- [Task objective]
Nothing but the lines from the one with "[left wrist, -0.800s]" through the end of the material should be retyped, word for word and without pictures.

── Information provided

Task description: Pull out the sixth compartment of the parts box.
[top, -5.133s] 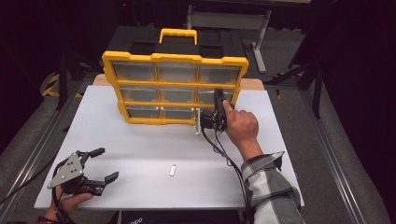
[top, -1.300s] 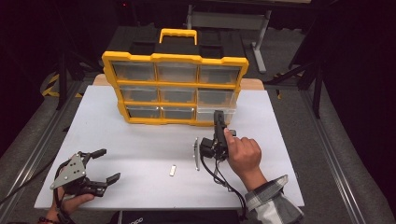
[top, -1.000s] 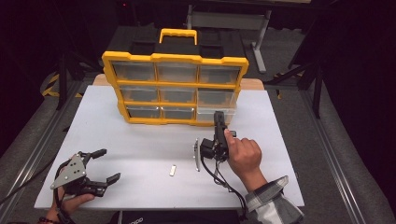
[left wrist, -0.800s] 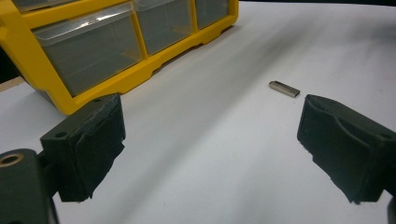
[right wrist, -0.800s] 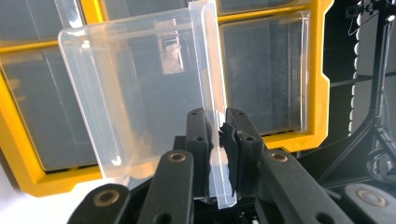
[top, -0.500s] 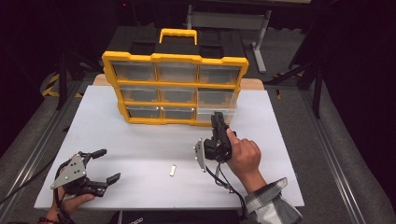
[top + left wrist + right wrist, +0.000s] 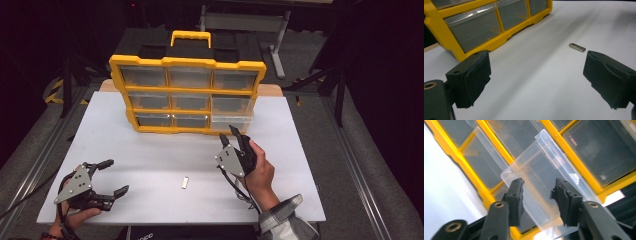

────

- [Answer to this task]
[left wrist, -0.800s] 
[right wrist, -0.800s] 
[top, -0.500s] 
[top + left wrist + right wrist, +0.000s] 

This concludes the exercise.